=== DATA SECTION ===
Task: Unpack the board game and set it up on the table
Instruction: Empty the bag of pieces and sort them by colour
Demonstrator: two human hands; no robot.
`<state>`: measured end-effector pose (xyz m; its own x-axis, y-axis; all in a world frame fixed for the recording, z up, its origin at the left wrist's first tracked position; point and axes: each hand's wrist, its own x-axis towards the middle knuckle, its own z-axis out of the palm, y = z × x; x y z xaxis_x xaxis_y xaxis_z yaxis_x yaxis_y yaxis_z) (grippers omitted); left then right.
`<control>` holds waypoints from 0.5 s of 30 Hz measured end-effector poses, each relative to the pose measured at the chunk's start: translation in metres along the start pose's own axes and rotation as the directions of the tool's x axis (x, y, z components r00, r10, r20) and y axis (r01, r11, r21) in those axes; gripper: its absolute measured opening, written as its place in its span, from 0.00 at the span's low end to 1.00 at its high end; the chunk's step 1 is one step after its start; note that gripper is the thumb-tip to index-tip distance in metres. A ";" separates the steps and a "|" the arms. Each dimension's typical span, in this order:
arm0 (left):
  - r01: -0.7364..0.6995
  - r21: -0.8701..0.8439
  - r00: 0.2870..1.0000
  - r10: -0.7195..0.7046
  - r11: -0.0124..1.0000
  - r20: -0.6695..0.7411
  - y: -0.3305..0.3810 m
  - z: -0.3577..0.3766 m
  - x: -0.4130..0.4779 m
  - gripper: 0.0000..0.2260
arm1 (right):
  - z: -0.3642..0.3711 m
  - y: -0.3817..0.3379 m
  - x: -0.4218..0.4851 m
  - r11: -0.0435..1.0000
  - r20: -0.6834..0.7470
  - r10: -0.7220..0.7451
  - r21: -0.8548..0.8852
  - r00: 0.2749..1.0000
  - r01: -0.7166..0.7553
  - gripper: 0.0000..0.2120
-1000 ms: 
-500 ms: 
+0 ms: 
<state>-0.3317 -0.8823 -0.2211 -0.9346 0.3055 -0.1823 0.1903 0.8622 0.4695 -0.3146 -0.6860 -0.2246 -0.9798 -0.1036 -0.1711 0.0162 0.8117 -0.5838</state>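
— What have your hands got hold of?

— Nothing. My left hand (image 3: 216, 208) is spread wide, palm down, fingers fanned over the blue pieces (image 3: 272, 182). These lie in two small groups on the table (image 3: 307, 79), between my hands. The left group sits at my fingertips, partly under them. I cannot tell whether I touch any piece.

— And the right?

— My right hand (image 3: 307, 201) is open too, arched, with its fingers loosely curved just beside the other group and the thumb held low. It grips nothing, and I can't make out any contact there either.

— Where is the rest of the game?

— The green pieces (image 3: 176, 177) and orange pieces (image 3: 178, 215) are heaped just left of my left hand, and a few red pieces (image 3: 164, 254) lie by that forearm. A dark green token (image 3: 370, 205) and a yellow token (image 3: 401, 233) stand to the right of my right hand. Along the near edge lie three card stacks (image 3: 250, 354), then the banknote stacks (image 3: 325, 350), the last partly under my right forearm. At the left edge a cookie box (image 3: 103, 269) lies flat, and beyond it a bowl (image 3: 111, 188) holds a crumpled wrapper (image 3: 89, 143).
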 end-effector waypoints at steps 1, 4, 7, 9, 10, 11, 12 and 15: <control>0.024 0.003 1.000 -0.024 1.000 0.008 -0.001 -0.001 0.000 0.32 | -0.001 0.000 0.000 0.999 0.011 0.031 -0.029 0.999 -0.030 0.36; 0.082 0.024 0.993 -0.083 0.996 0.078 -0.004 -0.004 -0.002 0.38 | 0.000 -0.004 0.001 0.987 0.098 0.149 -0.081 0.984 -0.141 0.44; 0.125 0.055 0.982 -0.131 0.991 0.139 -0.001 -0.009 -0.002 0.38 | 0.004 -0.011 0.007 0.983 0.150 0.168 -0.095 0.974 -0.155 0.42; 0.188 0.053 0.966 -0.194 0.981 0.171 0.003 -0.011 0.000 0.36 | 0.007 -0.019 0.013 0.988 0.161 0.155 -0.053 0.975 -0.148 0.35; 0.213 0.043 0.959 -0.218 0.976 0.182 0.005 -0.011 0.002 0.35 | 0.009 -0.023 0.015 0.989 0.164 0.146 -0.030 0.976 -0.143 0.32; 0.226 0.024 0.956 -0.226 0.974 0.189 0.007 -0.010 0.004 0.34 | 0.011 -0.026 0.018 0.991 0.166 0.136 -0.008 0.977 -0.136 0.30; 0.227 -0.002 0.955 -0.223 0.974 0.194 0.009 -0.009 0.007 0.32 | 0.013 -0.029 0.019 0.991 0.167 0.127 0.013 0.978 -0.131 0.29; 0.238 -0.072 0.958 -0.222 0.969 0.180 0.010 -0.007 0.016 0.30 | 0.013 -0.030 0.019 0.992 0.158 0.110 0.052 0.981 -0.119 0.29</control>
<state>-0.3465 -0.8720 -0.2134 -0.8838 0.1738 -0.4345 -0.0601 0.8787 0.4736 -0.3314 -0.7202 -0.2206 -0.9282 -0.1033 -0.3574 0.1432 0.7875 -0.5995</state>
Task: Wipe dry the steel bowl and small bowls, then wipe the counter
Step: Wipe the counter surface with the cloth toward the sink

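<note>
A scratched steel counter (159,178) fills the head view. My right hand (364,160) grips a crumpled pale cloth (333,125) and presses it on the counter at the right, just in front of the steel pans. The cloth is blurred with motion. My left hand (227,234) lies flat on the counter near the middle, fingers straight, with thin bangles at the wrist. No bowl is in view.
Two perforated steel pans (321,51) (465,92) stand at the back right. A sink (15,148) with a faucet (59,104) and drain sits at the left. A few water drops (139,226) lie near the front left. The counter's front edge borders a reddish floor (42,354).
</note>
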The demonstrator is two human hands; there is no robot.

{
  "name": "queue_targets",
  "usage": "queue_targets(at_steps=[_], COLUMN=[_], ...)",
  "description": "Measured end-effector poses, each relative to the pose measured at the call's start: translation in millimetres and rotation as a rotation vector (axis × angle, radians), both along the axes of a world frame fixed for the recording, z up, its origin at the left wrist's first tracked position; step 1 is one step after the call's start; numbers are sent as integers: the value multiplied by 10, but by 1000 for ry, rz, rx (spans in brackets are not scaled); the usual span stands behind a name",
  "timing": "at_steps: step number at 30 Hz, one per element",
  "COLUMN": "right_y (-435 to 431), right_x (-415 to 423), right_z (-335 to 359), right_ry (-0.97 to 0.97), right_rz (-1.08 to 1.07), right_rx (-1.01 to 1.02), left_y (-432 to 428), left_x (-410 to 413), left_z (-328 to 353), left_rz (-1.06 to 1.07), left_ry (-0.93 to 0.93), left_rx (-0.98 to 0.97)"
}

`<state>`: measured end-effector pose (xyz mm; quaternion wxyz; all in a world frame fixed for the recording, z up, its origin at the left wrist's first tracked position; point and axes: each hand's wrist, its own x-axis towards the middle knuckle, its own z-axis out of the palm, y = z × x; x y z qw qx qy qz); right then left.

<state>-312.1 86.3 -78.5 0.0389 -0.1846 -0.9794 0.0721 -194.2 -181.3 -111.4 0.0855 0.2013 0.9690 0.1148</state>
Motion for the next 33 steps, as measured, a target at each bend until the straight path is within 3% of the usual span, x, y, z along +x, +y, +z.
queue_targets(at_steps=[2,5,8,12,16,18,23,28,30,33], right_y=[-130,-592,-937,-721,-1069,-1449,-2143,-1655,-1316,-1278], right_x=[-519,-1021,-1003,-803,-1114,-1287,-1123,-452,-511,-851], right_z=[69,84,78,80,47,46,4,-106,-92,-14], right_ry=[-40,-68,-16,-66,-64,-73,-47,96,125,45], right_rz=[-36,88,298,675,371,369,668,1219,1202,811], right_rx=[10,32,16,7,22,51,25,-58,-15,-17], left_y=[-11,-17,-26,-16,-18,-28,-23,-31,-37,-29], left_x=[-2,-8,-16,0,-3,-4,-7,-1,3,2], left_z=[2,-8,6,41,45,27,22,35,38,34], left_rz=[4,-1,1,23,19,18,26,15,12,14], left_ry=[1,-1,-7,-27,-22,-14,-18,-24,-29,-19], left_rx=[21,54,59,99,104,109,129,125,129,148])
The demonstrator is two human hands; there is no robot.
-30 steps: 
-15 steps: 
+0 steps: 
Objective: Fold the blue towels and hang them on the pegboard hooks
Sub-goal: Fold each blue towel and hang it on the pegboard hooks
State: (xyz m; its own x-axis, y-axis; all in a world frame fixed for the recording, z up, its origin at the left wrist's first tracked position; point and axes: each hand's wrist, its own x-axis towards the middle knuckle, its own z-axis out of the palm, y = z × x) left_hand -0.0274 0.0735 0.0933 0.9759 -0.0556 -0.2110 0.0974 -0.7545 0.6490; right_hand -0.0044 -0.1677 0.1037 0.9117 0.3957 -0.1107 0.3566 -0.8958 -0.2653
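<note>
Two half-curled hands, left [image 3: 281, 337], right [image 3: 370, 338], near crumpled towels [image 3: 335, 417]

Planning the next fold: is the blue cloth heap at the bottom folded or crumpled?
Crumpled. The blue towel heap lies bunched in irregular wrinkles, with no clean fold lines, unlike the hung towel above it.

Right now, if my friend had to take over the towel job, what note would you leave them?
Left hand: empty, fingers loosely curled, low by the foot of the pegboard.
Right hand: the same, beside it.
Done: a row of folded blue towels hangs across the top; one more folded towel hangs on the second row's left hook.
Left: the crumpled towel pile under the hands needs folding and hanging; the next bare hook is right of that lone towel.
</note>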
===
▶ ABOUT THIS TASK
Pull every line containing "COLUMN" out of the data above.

▶ RESPONSE TO THIS EXERCISE
  "usage": "queue_targets(at_steps=[_], COLUMN=[_], ...)",
  "COLUMN": "right_y (-435 to 431), right_x (-415 to 423), right_z (-335 to 359), right_ry (-0.97 to 0.97), right_rz (-1.08 to 1.07), right_rx (-1.01 to 1.02), left_y (-432 to 428), left_x (-410 to 413), left_z (-328 to 353), left_rz (-1.06 to 1.07), left_ry (-0.93 to 0.93), left_rx (-0.98 to 0.97)"

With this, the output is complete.